The answer must be the full listing, reproduced without any change.
───── DATA SEGMENT
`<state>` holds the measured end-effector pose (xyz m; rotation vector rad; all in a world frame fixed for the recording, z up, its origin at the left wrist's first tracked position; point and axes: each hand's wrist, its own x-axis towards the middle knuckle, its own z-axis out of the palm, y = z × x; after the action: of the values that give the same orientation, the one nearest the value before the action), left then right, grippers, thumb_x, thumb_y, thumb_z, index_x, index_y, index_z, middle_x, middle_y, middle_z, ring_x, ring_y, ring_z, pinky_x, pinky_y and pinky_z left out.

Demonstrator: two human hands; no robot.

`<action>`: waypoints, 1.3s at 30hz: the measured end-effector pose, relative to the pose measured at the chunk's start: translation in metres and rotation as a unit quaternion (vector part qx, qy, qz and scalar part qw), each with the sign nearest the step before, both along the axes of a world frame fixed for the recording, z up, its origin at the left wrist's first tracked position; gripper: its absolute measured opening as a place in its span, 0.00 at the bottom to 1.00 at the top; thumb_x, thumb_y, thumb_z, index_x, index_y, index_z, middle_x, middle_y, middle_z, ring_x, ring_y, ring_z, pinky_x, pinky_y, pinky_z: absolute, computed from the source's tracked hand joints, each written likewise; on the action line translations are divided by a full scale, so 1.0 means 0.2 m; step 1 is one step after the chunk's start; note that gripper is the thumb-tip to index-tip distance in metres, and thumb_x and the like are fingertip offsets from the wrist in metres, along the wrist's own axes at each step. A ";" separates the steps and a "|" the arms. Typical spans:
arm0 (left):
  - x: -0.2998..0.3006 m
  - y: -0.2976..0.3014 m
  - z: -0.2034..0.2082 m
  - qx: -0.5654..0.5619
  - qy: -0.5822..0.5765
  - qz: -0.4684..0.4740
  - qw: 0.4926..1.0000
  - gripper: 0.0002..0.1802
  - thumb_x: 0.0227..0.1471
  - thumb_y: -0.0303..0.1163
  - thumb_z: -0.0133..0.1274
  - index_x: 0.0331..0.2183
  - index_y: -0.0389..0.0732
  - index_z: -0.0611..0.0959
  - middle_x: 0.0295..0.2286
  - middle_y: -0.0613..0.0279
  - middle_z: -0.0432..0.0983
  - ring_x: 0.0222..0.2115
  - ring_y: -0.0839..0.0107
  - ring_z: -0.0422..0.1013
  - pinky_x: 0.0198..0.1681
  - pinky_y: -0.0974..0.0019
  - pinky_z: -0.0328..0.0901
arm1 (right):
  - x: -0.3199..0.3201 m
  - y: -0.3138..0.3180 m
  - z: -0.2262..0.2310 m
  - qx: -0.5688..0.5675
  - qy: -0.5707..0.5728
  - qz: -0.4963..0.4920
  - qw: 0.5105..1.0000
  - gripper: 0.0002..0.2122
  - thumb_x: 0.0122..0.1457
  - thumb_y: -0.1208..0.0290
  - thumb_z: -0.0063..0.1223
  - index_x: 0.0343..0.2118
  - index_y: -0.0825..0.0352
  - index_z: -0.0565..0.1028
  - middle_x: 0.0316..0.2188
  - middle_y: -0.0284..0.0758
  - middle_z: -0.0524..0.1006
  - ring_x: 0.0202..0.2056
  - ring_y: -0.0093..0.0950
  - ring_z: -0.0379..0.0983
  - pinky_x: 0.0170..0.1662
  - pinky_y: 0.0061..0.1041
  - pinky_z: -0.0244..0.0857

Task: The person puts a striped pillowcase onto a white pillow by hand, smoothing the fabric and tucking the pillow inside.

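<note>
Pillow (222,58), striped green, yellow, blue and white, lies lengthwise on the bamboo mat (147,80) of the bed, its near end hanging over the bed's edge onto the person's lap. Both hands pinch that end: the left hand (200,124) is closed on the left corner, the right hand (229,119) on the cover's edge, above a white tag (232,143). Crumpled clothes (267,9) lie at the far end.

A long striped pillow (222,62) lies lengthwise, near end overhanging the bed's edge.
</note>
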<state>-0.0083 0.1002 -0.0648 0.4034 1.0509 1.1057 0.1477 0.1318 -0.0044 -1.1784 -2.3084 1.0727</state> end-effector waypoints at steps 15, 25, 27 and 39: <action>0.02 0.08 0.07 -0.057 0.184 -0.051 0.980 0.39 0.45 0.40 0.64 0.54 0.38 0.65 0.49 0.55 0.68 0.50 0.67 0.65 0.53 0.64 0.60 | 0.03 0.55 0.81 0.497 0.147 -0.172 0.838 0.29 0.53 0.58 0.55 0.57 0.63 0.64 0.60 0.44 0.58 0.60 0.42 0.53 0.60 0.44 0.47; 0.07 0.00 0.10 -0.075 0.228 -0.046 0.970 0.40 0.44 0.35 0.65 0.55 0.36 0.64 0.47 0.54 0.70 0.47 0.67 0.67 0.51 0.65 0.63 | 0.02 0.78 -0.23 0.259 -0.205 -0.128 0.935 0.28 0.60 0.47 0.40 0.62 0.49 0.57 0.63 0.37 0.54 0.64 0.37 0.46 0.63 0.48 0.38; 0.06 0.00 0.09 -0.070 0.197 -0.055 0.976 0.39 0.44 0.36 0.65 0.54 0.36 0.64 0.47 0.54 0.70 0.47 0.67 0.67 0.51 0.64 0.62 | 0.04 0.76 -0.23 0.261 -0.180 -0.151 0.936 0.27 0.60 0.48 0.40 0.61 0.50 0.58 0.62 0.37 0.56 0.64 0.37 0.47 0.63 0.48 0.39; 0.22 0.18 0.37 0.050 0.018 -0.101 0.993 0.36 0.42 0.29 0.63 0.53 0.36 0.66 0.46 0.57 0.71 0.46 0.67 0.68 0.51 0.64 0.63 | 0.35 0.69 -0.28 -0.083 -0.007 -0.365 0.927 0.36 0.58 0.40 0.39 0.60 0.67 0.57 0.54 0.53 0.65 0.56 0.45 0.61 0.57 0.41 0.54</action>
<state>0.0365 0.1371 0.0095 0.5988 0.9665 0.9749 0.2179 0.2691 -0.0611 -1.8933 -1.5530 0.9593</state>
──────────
▶ [TASK RESULT]:
`<state>` holds the measured end-effector pose (xyz m; rotation vector rad; all in a world frame fixed for the recording, z up, its origin at the left wrist's first tracked position; point and axes: each hand's wrist, its own x-axis towards the middle knuckle, its own z-axis out of the palm, y = z × x; after the action: of the values that give the same orientation, the one nearest the value before the action), left then right, grippers, thumb_x, thumb_y, thumb_z, index_x, index_y, index_z, middle_x, middle_y, middle_z, ring_x, ring_y, ring_z, pinky_x, pinky_y and pinky_z left out.

Demonstrator: two human hands; no robot.

`<action>`: waypoints, 1.3s at 30hz: the measured end-effector pose, relative to the pose measured at the chunk's start: translation in metres and rotation as a unit quaternion (vector part qx, qy, qz and scalar part qw), each with the sign nearest the step before, both along the axes of a world frame fixed for the recording, z up, its origin at the left wrist's first tracked position; gripper: its absolute measured opening as a place in its span, 0.00 at the bottom to 1.00 at the top; thumb_x, thumb_y, thumb_z, index_x, index_y, index_z, middle_x, middle_y, middle_z, ring_x, ring_y, ring_z, pinky_x, pinky_y, pinky_z: absolute, computed from the source's tracked hand joints, each written likewise; on the action line translations are divided by a full scale, so 1.0 means 0.2 m; step 1 is one step after the chunk's start; note that gripper is the thumb-tip to index-tip distance in metres, and thumb_x and the like are fingertip offsets from the wrist in metres, along the wrist's own axes at each step. A ";" separates the steps and a "|" the arms. Typical spans:
arm0 (left):
  - x: -0.2998..0.3006 m
  - y: -0.2976..0.3014 m
  - z: -0.2034..0.2082 m
  - qx: -0.5654..0.5619
  - qy: -0.5822..0.5765
  - qz: -0.4684..0.4740
  - qw: 0.4926..1.0000
  - gripper: 0.0002..0.1802
  - thumb_x: 0.0227..0.1471
  - thumb_y: -0.0303..0.1163
  - thumb_z: -0.0133..0.1274
  - index_x: 0.0331..0.2183
  - index_y: -0.0389..0.0732
  - index_z: -0.0611..0.0959
  - middle_x: 0.0295..0.2286
  - middle_y: -0.0613..0.0279
  - middle_z: -0.0432..0.0983
  - ring_x: 0.0222..0.2115
  - ring_y: -0.0839..0.0107
  - ring_z: -0.0422..0.1013
  - pinky_x: 0.0198..0.1681
  - pinky_y: -0.0974..0.0019
  - pinky_z: -0.0328..0.0901
arm1 (right):
  - x: -0.3199..0.3201 m
  - y: -0.3138..0.3180 m
  - z: -0.2262..0.2310 m
  - qx: -0.5688..0.5675
  - qy: -0.5707..0.5728
  - qz: -0.4963..0.4920
  - qw: 0.5105..1.0000
  - gripper: 0.0002..0.2122
  - thumb_x: 0.0122..0.1457
  - thumb_y: -0.1208..0.0290
  - thumb_z: -0.0063..0.1223
  - index_x: 0.0343..0.2118
  - index_y: -0.0825..0.0352
  - index_z: -0.0565..0.1028
  - middle_x: 0.0316..0.2188
  - middle_y: -0.0284..0.0758
  - middle_z: -0.0524..0.1006
  - ring_x: 0.0202..0.2056
  - ring_y: -0.0093..0.0950
  - ring_z: -0.0379..0.0983
  - pinky_x: 0.0170..0.1662
  - pinky_y: 0.0061..0.1041
  - pinky_z: -0.0244..0.0857

Task: The person puts a striped pillowcase onto a white pillow by hand, smoothing the fabric and tucking the pillow inside.

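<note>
Pillow (222,58), striped green, yellow, blue and white, lies lengthwise on the bamboo mat (147,80) of the bed, its near end hanging over the bed's edge onto the person's lap. Both hands pinch that end: the left hand (200,124) is closed on the left corner, the right hand (229,119) on the cover's edge, above a white tag (232,143). Crumpled clothes (267,9) lie at the far end.

A long striped pillow (222,62) lies lengthwise, near end overhanging the bed's edge.
</note>
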<state>-0.0083 0.1002 -0.0648 0.4034 1.0509 1.1057 0.1477 0.1318 -0.0044 -1.1784 -2.3084 1.0727</state> end-effector waypoints at steps 15, 25, 27 and 39: <action>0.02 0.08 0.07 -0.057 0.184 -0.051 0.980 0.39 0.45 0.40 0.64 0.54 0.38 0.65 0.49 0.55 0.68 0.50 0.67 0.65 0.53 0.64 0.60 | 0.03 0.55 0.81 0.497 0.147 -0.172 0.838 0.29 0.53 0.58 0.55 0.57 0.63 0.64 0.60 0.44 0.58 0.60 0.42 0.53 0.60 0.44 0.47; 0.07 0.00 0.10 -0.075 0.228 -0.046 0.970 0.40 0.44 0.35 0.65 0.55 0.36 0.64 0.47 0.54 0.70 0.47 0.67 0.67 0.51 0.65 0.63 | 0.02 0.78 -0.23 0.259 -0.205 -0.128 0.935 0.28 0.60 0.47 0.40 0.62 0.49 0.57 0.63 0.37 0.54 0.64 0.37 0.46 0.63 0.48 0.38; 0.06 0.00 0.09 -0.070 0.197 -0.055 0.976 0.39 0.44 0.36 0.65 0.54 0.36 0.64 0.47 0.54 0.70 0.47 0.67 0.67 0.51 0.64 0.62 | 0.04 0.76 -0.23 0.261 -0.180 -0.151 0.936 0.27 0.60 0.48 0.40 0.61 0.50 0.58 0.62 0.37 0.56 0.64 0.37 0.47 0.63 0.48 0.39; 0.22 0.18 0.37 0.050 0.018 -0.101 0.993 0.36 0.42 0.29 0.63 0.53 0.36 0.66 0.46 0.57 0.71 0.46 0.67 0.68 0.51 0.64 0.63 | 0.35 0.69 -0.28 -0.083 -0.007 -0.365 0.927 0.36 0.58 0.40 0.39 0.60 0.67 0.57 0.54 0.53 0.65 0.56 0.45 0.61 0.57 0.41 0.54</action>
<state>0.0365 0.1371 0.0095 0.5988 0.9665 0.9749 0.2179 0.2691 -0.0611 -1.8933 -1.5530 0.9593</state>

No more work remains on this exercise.